The Path We Take

I heard Henry whine-harumph.  I did not open my eyes.  I could sense, from the warm breath on my face, that he was likely an inch from me.  He was awake, having heard my early-waking father upstairs making coffee.  With my eyes still closed, I asked Henry if I could get 15 more minutes of sleep; he wanted nothing to do with that desire.  He licked my face.

Henry, my five-year-old basset, and I had traveled up to Hibbing the day before.  I had waffled on the heading north for a while.  Melissa was heading the opposite direction with a load of puppies and plans to work with her horse, Victor.  In the ended, Melissa said she could take, in addition to puppies, the other dogs with her to the kennel; Henry and I could venture north for a long weekend.

I rolled off the couch, put on pants and socks, walked up stairs.  Henry happily followed.  Even though there is a guest room at my parent’s, I have always have chosen to sleep in the basement on the couch.  Henry takes a chair that once resided in grandparent’s house.  The guest room in my parent’s house is actually the room that my sister and I once shared when we were in the low-to-mid-single-digits of age.  Later, the room would become just my sister’s.   Since that time, has been remodeled.  New wall-covering, new hardwood flooring; it’s a different room from the room my sister claimed as hers in the early-to-mid-90s.  Henry is a wanderer and harumpher.  Any detectable motion on the part of the parents, and I feel Henry would want to investigate.  It works best if Henry and I just stay elsewhere in the house.

Coffee and toast was had while my mother discussed with me a recent study she had read that involved the efficacy of placebos.  I brought up a question that had been rolling around in my head that involved charter schools and success of public education systems.  An email arrived, it was from my good friend Pete.  In addition to sitting in on a hearing or two today, did I want to have lunch, too – maybe noon?  Yes, I did.  I needed to get going then; it would be at least an hour and half drive to Two Harbors, and it was 9:45am.

With a reassuring pat on Henry’s head that I would return later, I headed out for Two Harbors.
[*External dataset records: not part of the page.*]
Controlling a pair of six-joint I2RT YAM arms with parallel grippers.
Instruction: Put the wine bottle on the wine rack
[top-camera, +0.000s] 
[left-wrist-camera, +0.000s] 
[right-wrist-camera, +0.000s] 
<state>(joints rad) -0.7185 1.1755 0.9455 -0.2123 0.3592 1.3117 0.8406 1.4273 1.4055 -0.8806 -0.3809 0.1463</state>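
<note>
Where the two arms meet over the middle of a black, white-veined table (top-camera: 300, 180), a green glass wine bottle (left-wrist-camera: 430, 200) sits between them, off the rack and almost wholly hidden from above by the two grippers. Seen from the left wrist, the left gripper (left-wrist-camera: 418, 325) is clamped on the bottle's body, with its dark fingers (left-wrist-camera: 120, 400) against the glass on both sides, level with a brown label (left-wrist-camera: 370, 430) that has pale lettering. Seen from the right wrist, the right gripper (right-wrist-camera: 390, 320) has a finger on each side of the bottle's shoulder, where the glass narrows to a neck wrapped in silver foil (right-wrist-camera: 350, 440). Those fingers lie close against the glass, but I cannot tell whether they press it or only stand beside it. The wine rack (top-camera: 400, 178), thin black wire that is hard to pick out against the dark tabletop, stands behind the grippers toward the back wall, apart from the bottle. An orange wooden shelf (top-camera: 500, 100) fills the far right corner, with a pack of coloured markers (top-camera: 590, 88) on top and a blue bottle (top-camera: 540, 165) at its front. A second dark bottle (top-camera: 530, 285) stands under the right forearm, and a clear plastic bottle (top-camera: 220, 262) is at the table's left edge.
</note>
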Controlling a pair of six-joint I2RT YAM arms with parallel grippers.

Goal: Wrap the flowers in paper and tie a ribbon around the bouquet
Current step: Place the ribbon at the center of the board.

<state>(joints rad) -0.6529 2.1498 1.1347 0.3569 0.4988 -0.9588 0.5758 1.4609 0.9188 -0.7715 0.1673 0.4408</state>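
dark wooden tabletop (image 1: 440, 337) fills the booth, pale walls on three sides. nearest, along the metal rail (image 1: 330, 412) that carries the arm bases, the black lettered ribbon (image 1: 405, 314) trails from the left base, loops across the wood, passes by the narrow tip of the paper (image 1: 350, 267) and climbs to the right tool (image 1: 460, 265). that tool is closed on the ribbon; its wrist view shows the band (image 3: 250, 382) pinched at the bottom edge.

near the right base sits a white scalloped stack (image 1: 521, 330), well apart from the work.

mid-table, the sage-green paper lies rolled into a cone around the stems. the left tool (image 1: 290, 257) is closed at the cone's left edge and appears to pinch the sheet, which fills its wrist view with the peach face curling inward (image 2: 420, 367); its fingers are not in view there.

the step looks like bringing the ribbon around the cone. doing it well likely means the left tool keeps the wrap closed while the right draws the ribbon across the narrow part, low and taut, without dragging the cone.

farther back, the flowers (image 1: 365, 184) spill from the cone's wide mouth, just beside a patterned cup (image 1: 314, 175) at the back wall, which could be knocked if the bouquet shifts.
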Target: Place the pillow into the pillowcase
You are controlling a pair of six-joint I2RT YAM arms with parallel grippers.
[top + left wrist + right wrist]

Periodically, I notice that people cycle back into my life.  Sometimes, the person runs parallel with me for years only to disappear and then reappear a couple years later, or reappear just for lunch once every six months.  Some, through happenstance, who have been absent thirty-years, come into contact, maybe via email or text message, only to have emails and text never returned.  Others, after a year or two, disappear all together.  Life sometimes has hard turns where you jettison individuals who were not hanging on tight enough.  I wrote about this idea a while ago.  The idea of hard inflection points in ones path that sends two friends in different directions.  The idea that individuals cycle back, even just for the briefest of moments, is phenomenon that sometimes bewilders me and sometimes amazes me.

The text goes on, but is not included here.